Con el otoño llegaron las nieblas de Octubre, y el silencio cálido se hizo un hueco, para arrellanarse ablandando afanosamente el suelo irregular, por alguna sombra bajo la escalera.
Busqué y no vi a nadie. Sin embargo, no estaba solo.

Flor

¿Cómo un tiempo tan largo puede ser una copia día tras día? Quizás las leves trazas de magia en este mundo se repartan en jirones irregulares, que vuelan caóticamente sobre los campos. Posándose en lugares por los que nunca nadie va.

Pero en la estación de las nieblas se abrió el portal nuevamente. Allí estaba, resplandeciente; tu aroma, esa mirada inteligente y todos esos suspiros al leer, al reír y al narrar una historia. Esa canción, nunca la había escuchado, la música la compusiste tú, una noche estrellada.

Tanto tiempo y tanta suerte. De vivir. ¿Vivir es tener pura suerte? Lo es, quizás. No existe ni el destino ni la suerte, pero nos encanta pensar en ella.

Todo esto es como aquel poema que escribí. El músico sigue en la sala de baile, solo, tocando y apurándose la botella dorada. Tuerce, viene y va, entre las notas de la canción, yendo y viniendo. No hay nada más importante que hacer en esos momentos. Ni posibilidad de que los haya. Tocar y tocar, escribir por no estar presente. Los delirios de una madrugada tras otra. Esta es mi suerte, mi papel y mi piano.

Se fue el azul radiante, y con la estación de las nieblas me envolvió el rojo cereza. Un color con el que bullía todo cuanto guardaba en mi interior. El revoloteo de esos tonos me despertó de un largo sueño que había transcurrido en todos los prados que guardo en ese lugar prohibido.

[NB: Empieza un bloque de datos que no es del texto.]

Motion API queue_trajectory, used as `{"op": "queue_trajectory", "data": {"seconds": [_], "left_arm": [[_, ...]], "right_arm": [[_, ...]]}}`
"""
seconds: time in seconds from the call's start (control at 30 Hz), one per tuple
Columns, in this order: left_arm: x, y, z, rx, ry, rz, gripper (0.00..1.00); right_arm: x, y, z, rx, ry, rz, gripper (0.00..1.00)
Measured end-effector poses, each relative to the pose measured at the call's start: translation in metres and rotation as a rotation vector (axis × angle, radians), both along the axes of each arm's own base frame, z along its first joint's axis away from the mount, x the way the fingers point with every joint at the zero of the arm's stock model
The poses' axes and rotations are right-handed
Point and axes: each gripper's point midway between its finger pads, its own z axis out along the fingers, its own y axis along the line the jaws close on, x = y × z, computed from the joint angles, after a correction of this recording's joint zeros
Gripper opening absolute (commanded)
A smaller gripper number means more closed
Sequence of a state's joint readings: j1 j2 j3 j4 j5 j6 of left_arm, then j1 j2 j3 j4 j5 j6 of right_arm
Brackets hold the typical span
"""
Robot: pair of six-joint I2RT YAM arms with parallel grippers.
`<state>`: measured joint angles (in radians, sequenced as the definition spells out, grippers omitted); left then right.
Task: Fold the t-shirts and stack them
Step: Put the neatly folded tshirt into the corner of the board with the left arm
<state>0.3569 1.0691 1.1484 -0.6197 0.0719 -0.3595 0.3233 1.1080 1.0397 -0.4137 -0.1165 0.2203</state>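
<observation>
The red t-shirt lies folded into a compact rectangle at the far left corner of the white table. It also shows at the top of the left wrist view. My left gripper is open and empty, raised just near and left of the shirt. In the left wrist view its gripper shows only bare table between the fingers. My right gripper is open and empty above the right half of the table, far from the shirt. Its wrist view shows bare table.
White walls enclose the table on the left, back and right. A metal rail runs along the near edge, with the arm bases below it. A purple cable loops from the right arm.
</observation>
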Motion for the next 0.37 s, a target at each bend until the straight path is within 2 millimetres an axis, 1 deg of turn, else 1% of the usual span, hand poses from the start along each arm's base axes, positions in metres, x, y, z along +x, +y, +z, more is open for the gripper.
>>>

Y fue así que te regalé todos los pájaros del cielo. Proyectando sombras fugaces sobre aquellos campos infinitos. Al sentir el frío tenue de la estación volví a transformarme en roble. Para de mi vientre sentir en la estación el parto de pájaros que volaría hacia el invierno.

La magia envolvió los campos. Se extendían en la distancia. Pude sentir aquel placer de nuevo, el de trazar todas las líneas, y poner mi compás, para crear todo a mi alrededor. La vieja fuerza de la creatividad, mi mejor suerte, estaba allí. ¿Por cuánto tiempo? Que más da.

Así, recubierto de una dura corteza, picoteada mil veces sin cesar. Sentí el dolor del nacimiento. La parte baja de mi cuerpo me hizo gritar, desvanecerme. Una consciencia que viene y va entre alegría y una profunda agonía.
Pues aquella tarde, las aves salieron raudas y veloces, trazando pautas hacia el cielo. El parto de pájaros de otoño. Una nube desigual de aves negras, pequeñas y veloces, salían de mi vientre ribeteado de raíces.
Miles de aves, que se perdieron en la niebla. Y antes de que las agujas en los árboles se recubrieran de hielo. Las aves llenaron el cielo, cada rincón del bosque, cada piedra y cada escondrijo.
Extendiendo el viejo poder de las horas, sobre la tierra infinita que esa misma tarde comencé a dibujar.